Basic data object, which describes the basic data objects of the model layer. Tensor data object, describing the data format of the TensorFlow tensor format.
Feature Processing, describing the interface for processing different types of raw features.
Basic Data object
nn/data.py, nn/subgraph.py, nn/dataset.py
The return result of each graph operation of GraphLearn is a Nodes
or Edges
object in numpy ndarray format. To facilitate the processing of the model layer, we use a Data
object to represent Nodes
and Edges
in a uniform way. Such a GSL query result can be represented by a Data
dict, key is alias, value is the specific Data
object.
Data
class Data(object):
"""A plain object modeling a batch of `Nodes` or `Edges`."""
def __init__(self,
ids=None,
ints=None,
floats=None,
strings=None,
labels=None,
weights=None,
**kwargs):
""" ints, floats and strings are attributes in numpy or Tensor format
with the shape
[batch_size, int_attr_num],
[batch_size, float_attr_num],
[batch_size, string_attr_num].
labels and weights are in numpy or Tensor format with the shape
[batch_size], [batch_size].
The data object can be extented by any other additional data.
"""
self.ids = ids
self.int_attrs = ints
self.float_attrs = floats
self.string_attrs = strings
self.labels = labels
self.weights = weights
for key, item in kwargs.items():
self[key] = item
self._handler_dict = {}
def apply(self, func):
"""Applies the function `func` to all attributes.
"""
for k, v in self.__dict__.items():
if v is not None and k[:2] != '__' and k[-2:] != '__':
self.__dict__[k] = func(v)
return self
SubGraph
To simplify the modeling of GNNs algorithm, we use SubGraph
to represent a sampled subgraph, which consists of edge_index
, nodes
and edges
. Since GSL does not currently provide the ability to directly sample the graph, an inducer
needs to be displayed when generating the SubGraph.
class SubGraph(object):
""" `SubGraph` is a basic data structure used to describe a sampled
subgraph. It constists of `edge_index` and nodes `Data` and edges `Data`.
Args:
edge_index: A np.ndarray object with shape [2, batch_size], which indicates
[rows, cols] of SubGraph.
nodes: A `Data` object denoting the input nodes.

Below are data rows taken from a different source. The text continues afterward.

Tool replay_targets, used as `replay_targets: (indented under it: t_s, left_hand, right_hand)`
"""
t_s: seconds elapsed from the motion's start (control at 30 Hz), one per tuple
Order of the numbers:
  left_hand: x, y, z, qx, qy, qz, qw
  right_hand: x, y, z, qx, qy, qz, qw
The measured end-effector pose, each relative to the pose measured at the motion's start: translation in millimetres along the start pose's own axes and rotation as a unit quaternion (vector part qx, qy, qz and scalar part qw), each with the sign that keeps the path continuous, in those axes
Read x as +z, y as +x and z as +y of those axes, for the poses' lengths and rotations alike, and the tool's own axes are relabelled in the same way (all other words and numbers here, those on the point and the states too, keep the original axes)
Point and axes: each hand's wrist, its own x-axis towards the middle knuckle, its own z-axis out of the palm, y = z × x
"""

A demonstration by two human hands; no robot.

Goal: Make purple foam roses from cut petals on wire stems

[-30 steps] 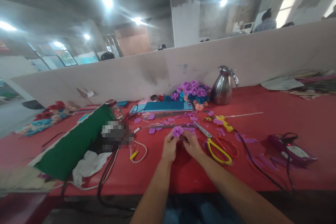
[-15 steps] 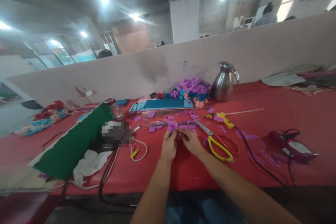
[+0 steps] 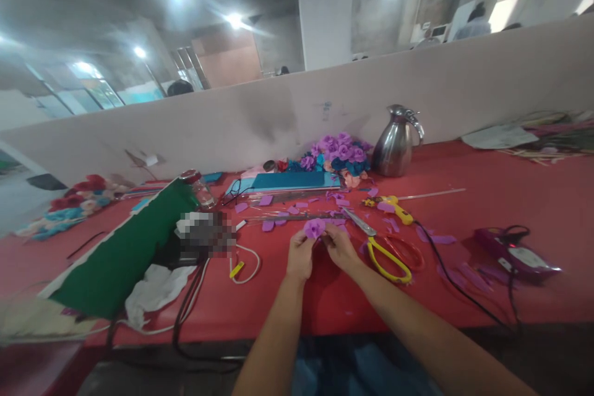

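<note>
Above the red table a small purple paper flower is held between my two hands. My left hand pinches it from the left, near its base. On the other side, the fingers of my right hand close on its right edge. Scissors with one yellow and one red handle lie just right of my right hand. Loose purple paper petals are scattered beyond both hands. Behind them, a heap of finished purple flowers rests against the low wall.
A steel jug stands at the back. Rightward lie a yellow glue gun with a black cord and a purple box. To the left are a green board, a glass jar, white tissue and cables. A blue sheet lies ahead.
The purple flower has moved slightly right and now shows more of its open face toward me. Both hands stay closed on it. The view has shifted a little.
</note>
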Motion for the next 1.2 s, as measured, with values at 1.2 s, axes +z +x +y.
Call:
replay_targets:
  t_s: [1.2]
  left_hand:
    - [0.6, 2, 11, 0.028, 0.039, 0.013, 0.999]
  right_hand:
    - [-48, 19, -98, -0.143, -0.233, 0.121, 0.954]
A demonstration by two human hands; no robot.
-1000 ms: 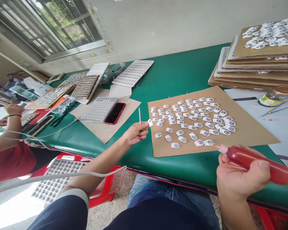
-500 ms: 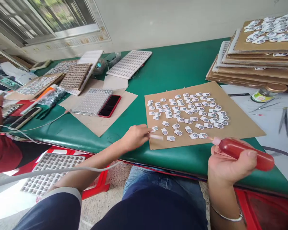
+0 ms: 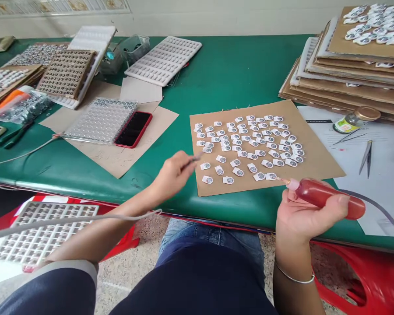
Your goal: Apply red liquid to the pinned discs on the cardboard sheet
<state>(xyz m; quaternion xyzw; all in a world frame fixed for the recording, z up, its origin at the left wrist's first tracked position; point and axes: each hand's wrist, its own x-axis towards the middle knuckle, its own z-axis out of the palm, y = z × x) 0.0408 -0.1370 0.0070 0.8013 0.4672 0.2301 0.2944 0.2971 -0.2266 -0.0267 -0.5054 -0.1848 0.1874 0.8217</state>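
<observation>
Where the padded green tabletop (image 3: pixel 236 70) meets its near edge, we have a flat brown cardboard sheet (image 3: pixel 321 166) lying just beside that edge. Our left hand (image 3: pixel 174 173) reaches to the sheet's left edge, and our right hand (image 3: pixel 298 216) is just off its near edge, towards the near right corner. The right fingers are curled around a translucent red bottle with a pink collar (image 3: pixel 321 194), the thumb pressed along its side. The bottle lies almost level, its thin nozzle aimed leftward, close to the sheet's near edge. Our left fingers are pinching a slim, blurred tool (image 3: pixel 195 158); we cannot tell whether its tip touches anything. Spread over the sheet are small white tabs with round dark prints (image 3: pixel 228 180), crowded towards the far edge and looser near the front.

We would do well to keep that left pinch light and the wrist low, so the tip meets one tab without dragging its neighbours. We should also ease the right thumb's pressure, lest the nozzle drip on a print.
</observation>
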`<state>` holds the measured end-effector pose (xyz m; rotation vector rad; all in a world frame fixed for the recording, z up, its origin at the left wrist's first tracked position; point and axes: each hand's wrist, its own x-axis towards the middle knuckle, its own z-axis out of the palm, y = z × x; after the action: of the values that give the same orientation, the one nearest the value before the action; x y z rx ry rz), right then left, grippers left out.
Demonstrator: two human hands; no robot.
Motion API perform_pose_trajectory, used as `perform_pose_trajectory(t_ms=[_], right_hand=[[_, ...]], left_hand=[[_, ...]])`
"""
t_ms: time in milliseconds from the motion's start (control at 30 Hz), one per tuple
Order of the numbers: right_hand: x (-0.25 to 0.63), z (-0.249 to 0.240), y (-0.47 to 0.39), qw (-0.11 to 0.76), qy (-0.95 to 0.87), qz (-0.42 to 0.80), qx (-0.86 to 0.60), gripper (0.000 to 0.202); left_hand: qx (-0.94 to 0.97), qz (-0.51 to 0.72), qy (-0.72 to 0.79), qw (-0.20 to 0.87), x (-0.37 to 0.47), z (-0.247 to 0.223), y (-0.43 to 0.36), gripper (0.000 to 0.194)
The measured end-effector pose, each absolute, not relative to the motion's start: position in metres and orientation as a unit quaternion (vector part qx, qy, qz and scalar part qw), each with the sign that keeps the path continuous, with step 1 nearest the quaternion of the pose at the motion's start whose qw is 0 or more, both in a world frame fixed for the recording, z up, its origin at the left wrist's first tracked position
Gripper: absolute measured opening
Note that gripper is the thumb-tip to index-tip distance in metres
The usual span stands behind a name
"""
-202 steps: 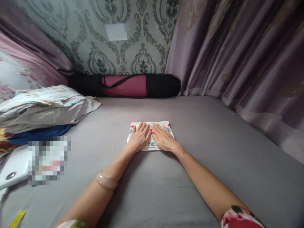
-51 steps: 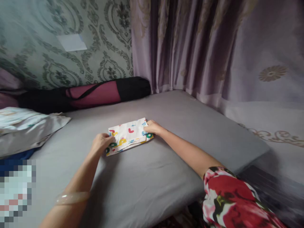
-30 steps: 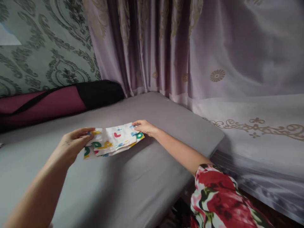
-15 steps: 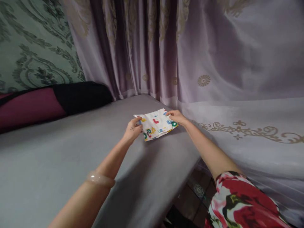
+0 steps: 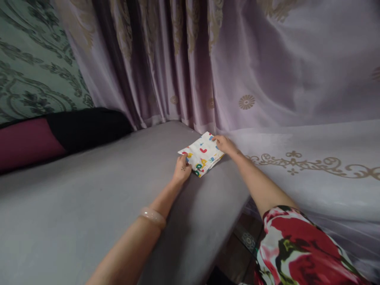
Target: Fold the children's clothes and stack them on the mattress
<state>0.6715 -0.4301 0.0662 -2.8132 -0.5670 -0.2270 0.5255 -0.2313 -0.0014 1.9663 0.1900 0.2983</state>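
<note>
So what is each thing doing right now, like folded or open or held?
Printed cloth: folded flat, lying near the bed's corner.
Left hand: gripping the cloth's near end.
Right hand: gripping the cloth's far end.
Curtain: drawn shut, hanging down.
Grey bed sheet: spread smooth.
Rolled mat bag: lying against the wall.

Both arms reach forward, left hand [image 5: 182, 170] and right hand [image 5: 223, 143] pinching.

The folded cloth [image 5: 202, 154] is a small white bundle with bright red, blue, green and yellow letter shapes printed on it. It's folded into a flat, layered rectangle, turned at an angle, lying at the far right edge of the grey bed [image 5: 89, 206].
</note>
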Motion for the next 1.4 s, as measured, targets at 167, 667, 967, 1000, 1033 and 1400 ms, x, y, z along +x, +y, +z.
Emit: perform_pose_trajectory(t_ms=[167,667,967,1000,1033,1400], right_hand=[[0.662,0.050,-0.426,0.088,-0.223,-0.107,-0.965,0.050],[0.665,0.024,-0.425,0.020,-0.233,-0.114,-0.966,0.054],[0.665,0.019,-0.425,0.013,-0.160,-0.088,-0.983,0.045],[0.664,0.021,-0.425,0.012,-0.143,-0.088,-0.986,0.042],[0.661,0.022,-0.424,0.010,-0.130,-0.089,-0.988,0.039],[0.599,0.018,-0.348,0.043,-0.313,-0.087,-0.945,0.047]], left_hand=[[0.896,0.136,0.066,0.417,0.514,-0.004,-0.230,0.055],[0.941,0.105,0.097,0.307,0.505,-0.003,-0.236,0.054],[0.939,0.128,0.125,0.294,0.503,-0.004,-0.239,0.048],[0.939,0.130,0.128,0.290,0.502,-0.005,-0.239,0.047],[0.940,0.131,0.129,0.289,0.502,-0.005,-0.239,0.045],[0.932,0.119,0.089,0.332,0.506,-0.008,-0.231,0.035]])
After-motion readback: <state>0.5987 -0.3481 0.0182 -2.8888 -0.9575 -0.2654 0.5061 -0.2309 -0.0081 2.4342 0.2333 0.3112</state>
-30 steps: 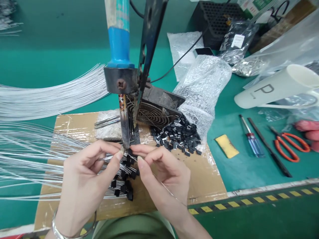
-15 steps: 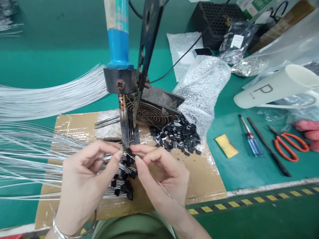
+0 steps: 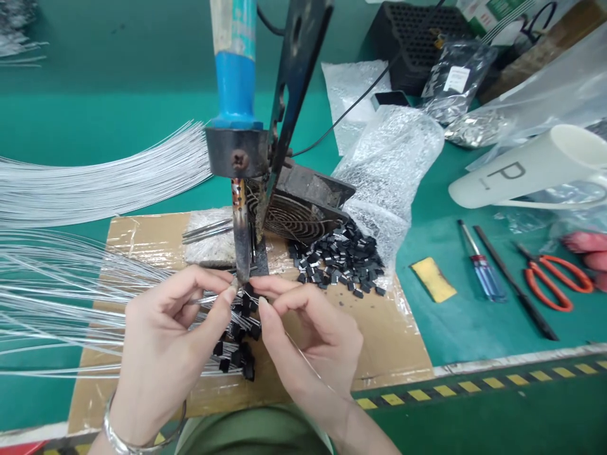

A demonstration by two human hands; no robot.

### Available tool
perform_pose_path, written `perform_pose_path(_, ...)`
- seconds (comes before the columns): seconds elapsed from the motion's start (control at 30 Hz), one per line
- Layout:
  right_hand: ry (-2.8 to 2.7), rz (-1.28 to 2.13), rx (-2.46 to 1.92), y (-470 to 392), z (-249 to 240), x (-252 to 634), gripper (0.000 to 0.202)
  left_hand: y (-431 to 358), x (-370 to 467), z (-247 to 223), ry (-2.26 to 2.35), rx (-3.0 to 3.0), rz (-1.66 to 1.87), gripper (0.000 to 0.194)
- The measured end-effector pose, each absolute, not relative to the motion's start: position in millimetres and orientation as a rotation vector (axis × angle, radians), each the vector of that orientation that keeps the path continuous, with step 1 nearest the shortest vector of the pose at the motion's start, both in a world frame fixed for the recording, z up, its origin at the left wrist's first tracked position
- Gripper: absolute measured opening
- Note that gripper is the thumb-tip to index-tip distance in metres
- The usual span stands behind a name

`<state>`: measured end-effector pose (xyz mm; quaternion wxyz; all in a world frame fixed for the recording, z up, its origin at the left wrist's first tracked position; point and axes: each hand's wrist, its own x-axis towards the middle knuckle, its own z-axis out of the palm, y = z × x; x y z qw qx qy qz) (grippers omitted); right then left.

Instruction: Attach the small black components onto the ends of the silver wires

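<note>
Left hand (image 3: 164,347): fingers pinched together beside tip of blue-handled metal soldering iron (image 3: 241,246); any held item obscured. Right hand (image 3: 320,335): fingers pinching thin silver wire (image 3: 309,363).

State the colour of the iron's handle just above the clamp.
The handle there is blue, clearest in the head view.

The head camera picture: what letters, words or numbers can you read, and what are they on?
"P" on the white mug; the print under it is too small to read.
White label on the shiny bag: too small.
Green-and-white package: too blurred.
Soldering iron, teal marking: too blurred.
</note>
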<state>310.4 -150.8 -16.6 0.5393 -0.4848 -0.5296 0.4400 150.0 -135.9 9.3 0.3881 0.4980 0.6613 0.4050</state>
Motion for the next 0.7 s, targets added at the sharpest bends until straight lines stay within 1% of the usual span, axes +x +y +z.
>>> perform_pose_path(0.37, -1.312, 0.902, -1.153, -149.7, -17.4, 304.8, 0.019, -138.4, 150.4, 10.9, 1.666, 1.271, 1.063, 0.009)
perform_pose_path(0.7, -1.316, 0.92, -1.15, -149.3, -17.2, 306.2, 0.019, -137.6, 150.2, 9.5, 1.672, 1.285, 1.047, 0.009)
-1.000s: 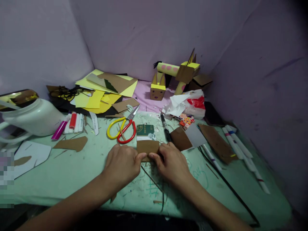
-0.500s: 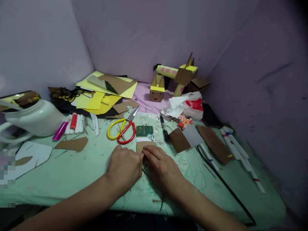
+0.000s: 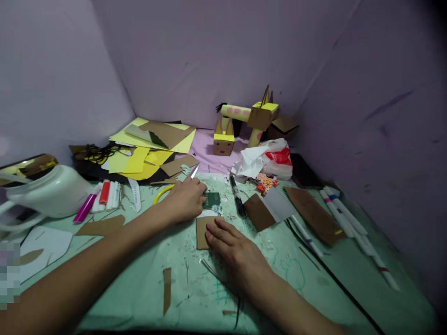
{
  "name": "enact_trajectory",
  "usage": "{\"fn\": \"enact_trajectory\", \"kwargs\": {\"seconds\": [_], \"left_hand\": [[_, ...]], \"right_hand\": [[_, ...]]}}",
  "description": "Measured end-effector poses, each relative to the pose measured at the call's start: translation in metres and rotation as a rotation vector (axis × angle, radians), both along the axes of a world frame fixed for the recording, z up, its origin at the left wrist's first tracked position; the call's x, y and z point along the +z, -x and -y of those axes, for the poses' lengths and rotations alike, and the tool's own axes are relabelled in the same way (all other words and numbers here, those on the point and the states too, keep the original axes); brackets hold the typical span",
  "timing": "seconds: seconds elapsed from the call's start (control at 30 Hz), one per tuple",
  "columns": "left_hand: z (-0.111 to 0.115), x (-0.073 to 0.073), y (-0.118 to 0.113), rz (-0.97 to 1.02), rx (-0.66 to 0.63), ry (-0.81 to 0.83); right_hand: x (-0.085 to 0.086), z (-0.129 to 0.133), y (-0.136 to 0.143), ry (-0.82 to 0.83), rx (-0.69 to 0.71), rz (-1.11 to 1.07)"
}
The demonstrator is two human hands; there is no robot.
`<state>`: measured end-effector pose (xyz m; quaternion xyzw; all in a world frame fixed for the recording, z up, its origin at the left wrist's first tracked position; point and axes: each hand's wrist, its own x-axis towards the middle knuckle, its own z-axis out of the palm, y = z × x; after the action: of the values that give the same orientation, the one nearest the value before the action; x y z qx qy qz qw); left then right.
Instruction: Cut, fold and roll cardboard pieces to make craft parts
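Observation:
My left hand (image 3: 185, 199) lies over the scissors (image 3: 162, 191), its fingers curled down on them. The yellow handle loop shows on one side and the blade beyond my fingers; the red loop is hidden. My right hand (image 3: 235, 246) rests with fingers stretched flat on a small brown cardboard square (image 3: 201, 235), pressing its right part to the table. Just beyond the square lies a green printed card piece (image 3: 212, 200), partly behind my left fingers. A narrow cardboard strip (image 3: 167, 291) lies nearer me on the green cloth.
A black marker (image 3: 237, 197) and a brown-and-grey card (image 3: 260, 213) lie to the right. White paper tubes (image 3: 340, 216) are further right. On the left are a white pitcher (image 3: 52, 190) and several markers (image 3: 104, 193). A cardboard animal figure (image 3: 263, 114) stands at the back.
My left hand has left the cardboard and moved forward and left onto the scissors. My right hand has flattened on the cardboard square. A narrow cardboard strip now shows on the cloth.

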<state>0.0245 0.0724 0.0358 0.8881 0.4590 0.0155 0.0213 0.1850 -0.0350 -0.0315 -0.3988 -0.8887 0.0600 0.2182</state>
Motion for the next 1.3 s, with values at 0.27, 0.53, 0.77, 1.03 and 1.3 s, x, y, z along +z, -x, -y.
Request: {"fn": "enact_trajectory", "kwargs": {"seconds": [0.27, 0.53, 0.77, 1.03, 1.3], "left_hand": [[-0.018, -0.005, -0.009, -0.046, -0.008, 0.12], [-0.014, -0.002, -0.015, -0.043, 0.033, 0.115], [-0.013, -0.001, -0.016, -0.002, 0.059, 0.147], [-0.015, -0.007, -0.012, 0.105, 0.105, 0.159], [-0.006, 0.002, -0.01, 0.215, 0.06, 0.115]], "right_hand": [[0.009, 0.001, 0.0, 0.073, -0.01, 0.027], [0.023, 0.0, 0.006, 0.124, -0.041, 0.112], [0.031, -0.005, 0.011, 0.136, -0.023, 0.296], [0.035, -0.007, 0.012, 0.101, 0.0, 0.266], [0.039, -0.007, 0.014, 0.121, -0.012, 0.278]]}}
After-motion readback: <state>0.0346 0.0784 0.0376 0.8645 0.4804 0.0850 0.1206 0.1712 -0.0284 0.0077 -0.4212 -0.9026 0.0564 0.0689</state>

edges: A `Data` object denoting the input edges.
Note that this object can be extented by any other additional data.
"""
def __init__(self, edge_index, nodes, edges=None, **kwargs):
self._edge_index = edge_index
self._nodes = nodes
self._edges = edges
for key, item in kwargs.items():
self[key] = item
@property
def num_nodes(self):
return self._nodes.ids.size
@property
def num_edges(self):
return self._edge_index.shape[1]
@property
def nodes(self):
return self._nodes
@property
def edge_index(self):
return self._edge_index
@property
def edges(self):
return self._edges
def __getitem__(self, key):
return getattr(self, key, None)
def __setitem__(self, key, value):
setattr(self, key, value)
HeteroSubGraph(since v1.1.0)
class HeteroSubGraph(object):
""" A data object describing heterogeneous `SubGraph`.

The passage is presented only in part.